Financial planners may be seduced by high returns, but in most cases, 'you get what you pay for', according to Mirvac Funds Management, chief executive Stephen Tunley.

Financial planners may be seduced by high returns, but in most cases, 'you get what you pay for', according to Mirvac Funds Management, chief executive Stephen Tunley.
 
Mirvac AQUA has commissioned a report, by Morningstar, designed to help financial advisers and investors understand issues and risks associated with investing in different income-oriented investment products.
 
"Advisers are also being confronted with an ever-expanding range of investment products marketed to meet those income needs.

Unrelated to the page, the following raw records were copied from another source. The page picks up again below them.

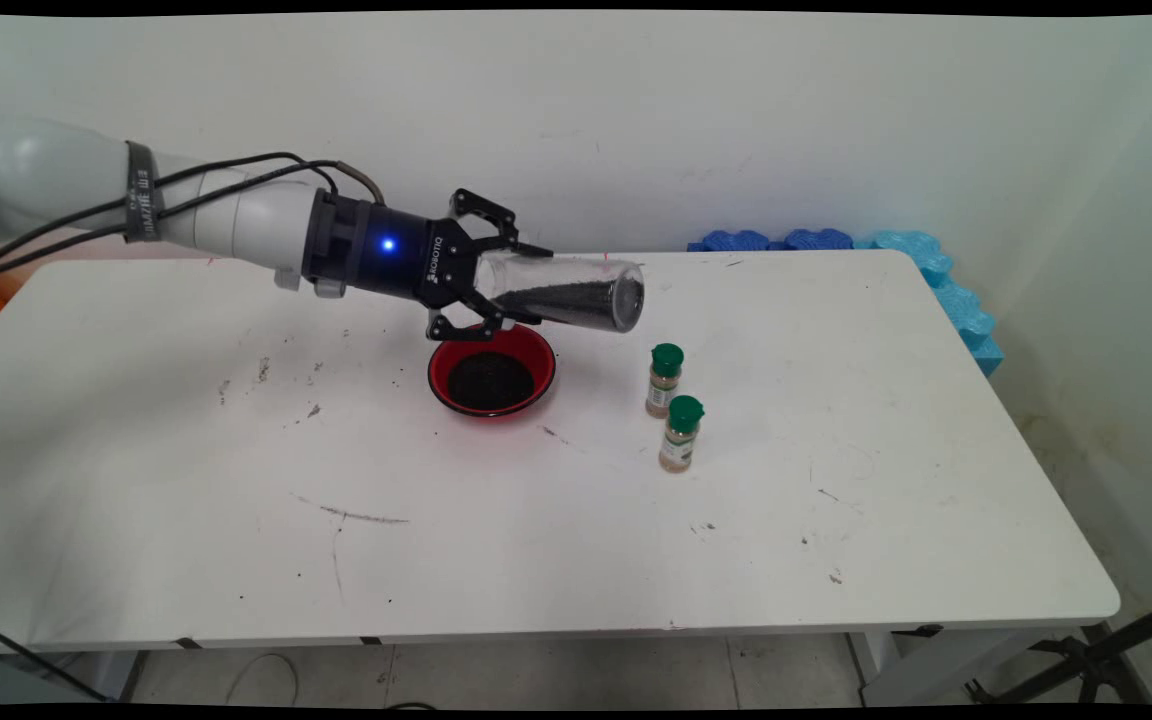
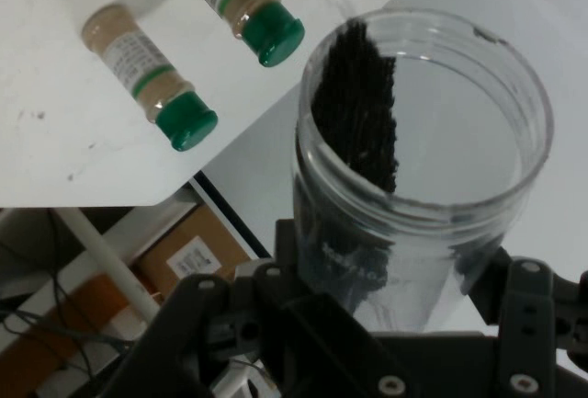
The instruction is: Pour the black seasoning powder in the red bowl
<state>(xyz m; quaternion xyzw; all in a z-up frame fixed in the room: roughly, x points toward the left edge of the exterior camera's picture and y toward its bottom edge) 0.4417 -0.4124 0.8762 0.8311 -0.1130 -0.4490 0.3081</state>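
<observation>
gripper (image 1: 504, 283): jaws closed on clear jar (image 1: 576, 290), held sideways above table (image 1: 186, 480), mouth pointing right
jar: dark grains lying along its lower side
red bowl (image 1: 492, 371): just below gripper, dark grains inside
spice bottles: 2, green caps, upright, right of bowl – far one (image 1: 664, 380), near one (image 1: 681, 433)

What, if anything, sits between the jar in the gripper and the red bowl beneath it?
Nothing visible. The gripper holds the clear jar on its side above the red bowl, its mouth past the bowl's right rim. The two spice bottles stand off to the right.
</observation>
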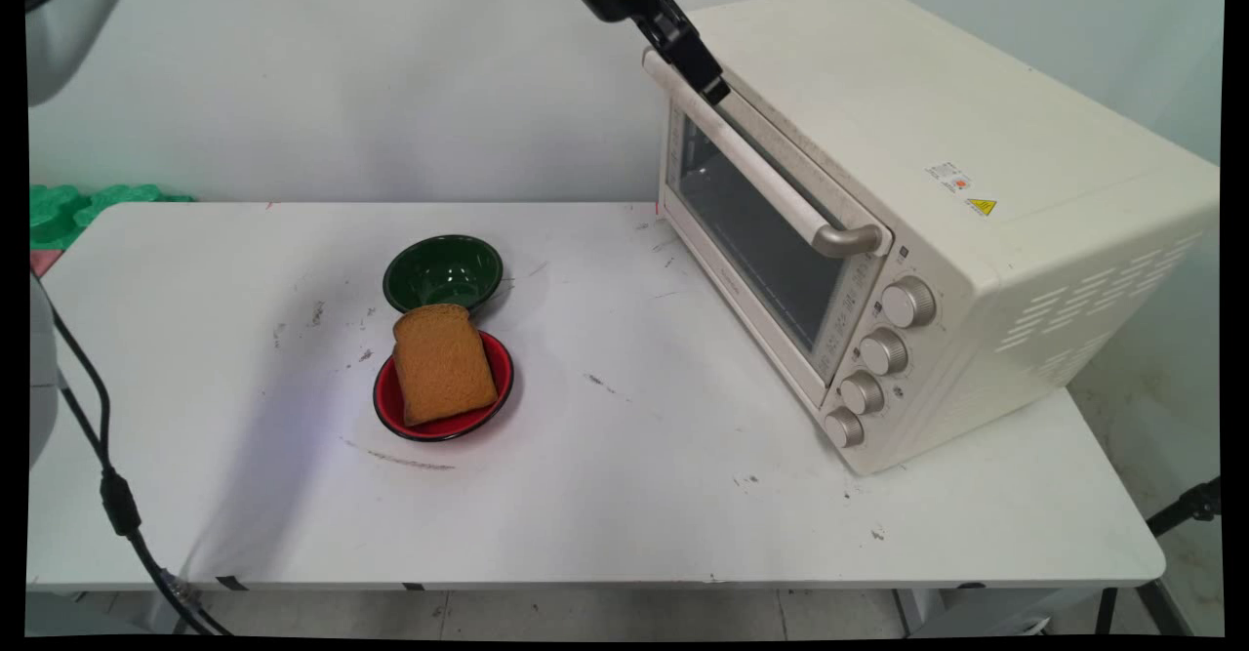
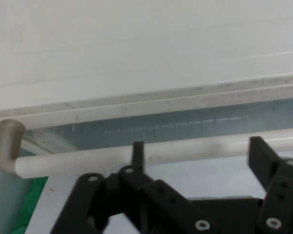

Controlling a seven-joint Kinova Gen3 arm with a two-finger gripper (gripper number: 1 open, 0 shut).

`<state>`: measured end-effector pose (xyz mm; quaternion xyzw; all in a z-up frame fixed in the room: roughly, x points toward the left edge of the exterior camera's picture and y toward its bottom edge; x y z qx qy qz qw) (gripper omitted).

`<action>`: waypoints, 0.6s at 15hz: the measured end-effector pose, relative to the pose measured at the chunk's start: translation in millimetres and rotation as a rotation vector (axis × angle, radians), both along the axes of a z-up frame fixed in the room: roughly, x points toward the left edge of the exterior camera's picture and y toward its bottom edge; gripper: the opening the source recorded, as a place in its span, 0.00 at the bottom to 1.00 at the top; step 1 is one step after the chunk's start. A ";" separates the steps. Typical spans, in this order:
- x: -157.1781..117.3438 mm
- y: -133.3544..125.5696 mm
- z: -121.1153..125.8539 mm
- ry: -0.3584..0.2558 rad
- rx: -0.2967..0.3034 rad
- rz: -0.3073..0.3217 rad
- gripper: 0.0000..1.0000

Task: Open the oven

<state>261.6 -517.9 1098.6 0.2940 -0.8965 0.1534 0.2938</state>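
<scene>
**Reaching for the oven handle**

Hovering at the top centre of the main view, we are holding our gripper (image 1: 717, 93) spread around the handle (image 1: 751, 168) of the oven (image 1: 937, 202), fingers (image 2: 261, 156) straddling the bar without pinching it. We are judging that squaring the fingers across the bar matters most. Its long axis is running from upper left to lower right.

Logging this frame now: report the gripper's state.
Gripper: open, fingers either side of the oven door handle, not clamped on it.
</scene>
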 end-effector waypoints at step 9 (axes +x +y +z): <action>-9.8 -21.7 -28.0 -0.028 0.005 -0.008 0.00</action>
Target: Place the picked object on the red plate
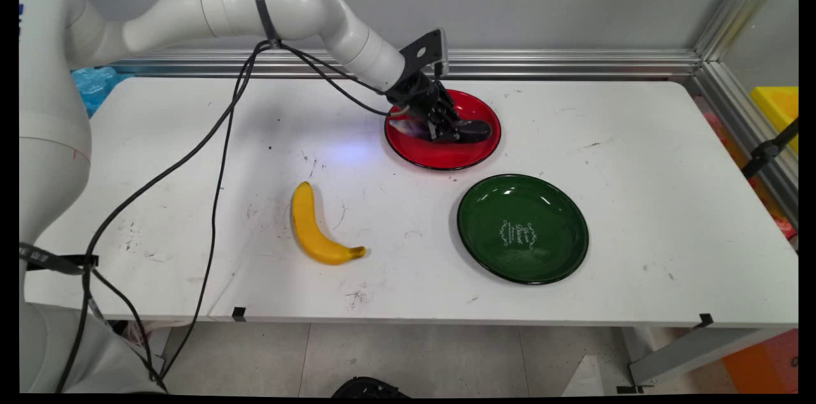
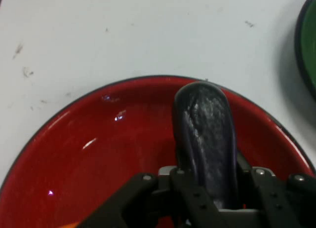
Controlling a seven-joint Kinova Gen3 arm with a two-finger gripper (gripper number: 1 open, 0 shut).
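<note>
Closest to you on the white table is the banana, lying flat on the near left part, well apart from everything else. A bit further back and to the right sits the green plate (it has some white lettering in the middle), nothing on it. Just behind that, near but not touching, you've got the red plate, and that's where the action is. The gripper is down inside the red plate, and its fingers are clamped on either side of a dark purple eggplant. In the hand view the eggplant runs straight out from between the fingers, its rounded end reaching the plate's rim. You can see the green plate's edge off in the upper right corner there.
</note>
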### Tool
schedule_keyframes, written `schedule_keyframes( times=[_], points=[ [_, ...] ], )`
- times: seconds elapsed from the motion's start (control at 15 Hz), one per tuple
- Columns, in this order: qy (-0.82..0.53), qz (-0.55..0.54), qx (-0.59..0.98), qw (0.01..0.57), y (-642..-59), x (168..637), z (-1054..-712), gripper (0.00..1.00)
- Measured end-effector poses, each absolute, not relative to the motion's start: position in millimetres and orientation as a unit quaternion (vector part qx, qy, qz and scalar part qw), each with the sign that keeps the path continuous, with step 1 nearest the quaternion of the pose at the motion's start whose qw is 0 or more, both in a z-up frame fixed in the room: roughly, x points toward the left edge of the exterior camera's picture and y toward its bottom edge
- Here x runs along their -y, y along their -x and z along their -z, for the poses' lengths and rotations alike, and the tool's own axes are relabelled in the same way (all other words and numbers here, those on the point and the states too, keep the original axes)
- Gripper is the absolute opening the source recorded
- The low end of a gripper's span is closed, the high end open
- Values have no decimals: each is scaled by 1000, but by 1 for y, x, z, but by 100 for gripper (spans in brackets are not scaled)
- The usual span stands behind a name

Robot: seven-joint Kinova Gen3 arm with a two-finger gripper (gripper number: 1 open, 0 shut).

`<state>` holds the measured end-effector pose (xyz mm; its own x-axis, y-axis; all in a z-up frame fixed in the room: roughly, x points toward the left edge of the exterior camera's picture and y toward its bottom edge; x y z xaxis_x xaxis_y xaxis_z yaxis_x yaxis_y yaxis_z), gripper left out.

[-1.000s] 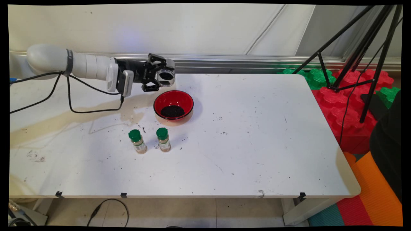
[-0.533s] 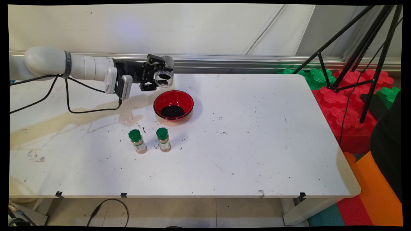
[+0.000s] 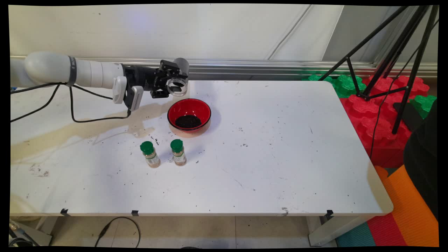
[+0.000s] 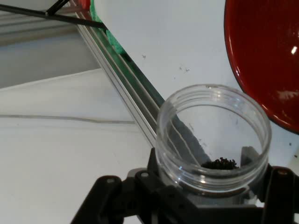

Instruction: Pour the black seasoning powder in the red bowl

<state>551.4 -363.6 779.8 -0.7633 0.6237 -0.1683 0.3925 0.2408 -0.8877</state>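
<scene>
Upper left of frame: pincer is gripping a nearly empty clear jar, tipped beside the red bowl.

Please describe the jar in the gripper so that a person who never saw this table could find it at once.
Start at the red bowl near the far middle of the white table. Just beyond its left rim, the gripper holds a clear jar on its side above the table. Unlike the two green-capped bottles, it is lidless and almost empty.
</scene>
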Motion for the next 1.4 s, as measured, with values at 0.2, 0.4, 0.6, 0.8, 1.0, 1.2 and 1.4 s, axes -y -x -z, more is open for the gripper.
schedule_keyframes(
  times=[0.2, 0.4, 0.6, 0.8, 1.0, 1.2, 1.4],
  points=[
    [337, -525, 775, 99, -551, 363, -781, 0],
    [352, -528, 768, 82, -549, 361, -781, 0],
    [367, -532, 760, 65, -547, 360, -782, 0],
    [381, -536, 751, 49, -545, 360, -782, 0],
    [393, -540, 743, 36, -541, 361, -782, 0],
    [406, -545, 734, 22, -538, 362, -784, 0],
    [418, -549, 724, 9, -534, 362, -786, 0]
  ],
)
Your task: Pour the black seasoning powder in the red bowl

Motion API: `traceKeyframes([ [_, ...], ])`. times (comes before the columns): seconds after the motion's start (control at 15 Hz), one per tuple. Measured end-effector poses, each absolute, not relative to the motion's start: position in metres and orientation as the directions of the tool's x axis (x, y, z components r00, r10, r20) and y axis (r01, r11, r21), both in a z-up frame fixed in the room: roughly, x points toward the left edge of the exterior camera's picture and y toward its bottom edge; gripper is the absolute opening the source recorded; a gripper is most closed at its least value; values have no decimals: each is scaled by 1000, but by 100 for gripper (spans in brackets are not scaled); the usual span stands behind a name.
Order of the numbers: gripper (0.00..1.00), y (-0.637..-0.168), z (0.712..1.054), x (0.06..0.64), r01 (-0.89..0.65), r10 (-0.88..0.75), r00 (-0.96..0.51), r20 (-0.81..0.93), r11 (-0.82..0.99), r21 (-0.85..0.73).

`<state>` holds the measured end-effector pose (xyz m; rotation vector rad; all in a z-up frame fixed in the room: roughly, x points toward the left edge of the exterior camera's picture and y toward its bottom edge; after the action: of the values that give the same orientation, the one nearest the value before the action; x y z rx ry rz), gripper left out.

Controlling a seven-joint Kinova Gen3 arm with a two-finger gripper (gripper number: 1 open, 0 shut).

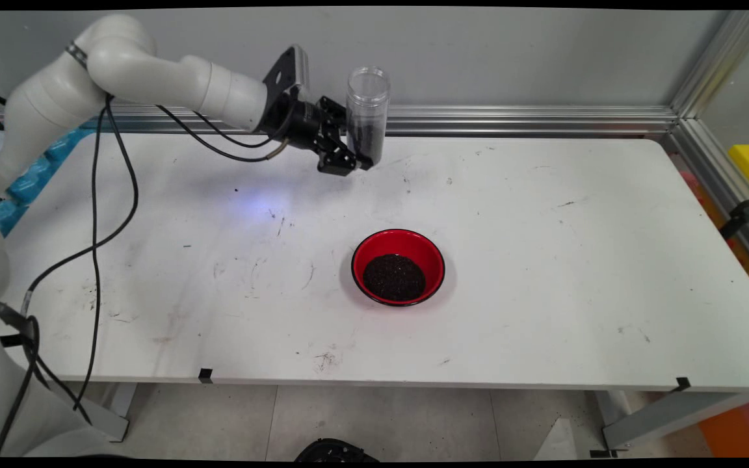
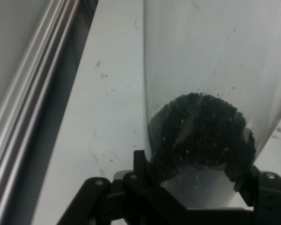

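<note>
Pincer (image 1: 356, 153) grips clear cylindrical tube (image 1: 368, 104).

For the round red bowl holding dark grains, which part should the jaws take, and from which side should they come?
Probably the rim of the round red bowl, approached from above, one jaw inside and one outside. The bowl sits upright and looks wide, so its thin black-edged rim seems the only narrow part; the near side may be best, where the dark grains leave less wall bare.

The arm (image 1: 153, 71) is glossy white, built of fat rounded tube sections with a thin metal band at one joint. Black cables (image 1: 98, 214) droop from it in long loops. Behind the black gripper (image 1: 356, 153) sits a black wrist block with a grey plate; the gripper's linkage is jointed with small round pins.
</note>
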<state>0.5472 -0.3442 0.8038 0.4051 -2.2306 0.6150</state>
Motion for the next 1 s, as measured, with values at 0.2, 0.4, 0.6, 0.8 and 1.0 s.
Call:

In this environment, it's more important than ever to reiterate some of the fundamental issues to consider when assessing income funds," Morningstar head of research Anthony Serhan said.
 
The report takes six income product groups and analyses their characteristics, looking at what the funds invest in, the number of options, the effects of ongoing expenses, performance issues, and detailed assessments of each income product group's key risks.
 
The income product groups covered are cash/enhanced cash, domestic bonds, global bonds, mortgages, high-yield, and hybrid income.
 
Portfolio diversification, financial markets, economic and financial conditions, and the level of income payments all have to be considered, when investment decisions are made the report said.
 
The study also examines correlations between product groups and their use in portfolio construction.
 
"There is no such thing as a free kick when it comes to investing," Tunley said.
Morningstar is the owner of InvestorInfo, publisher of InvestorDaily.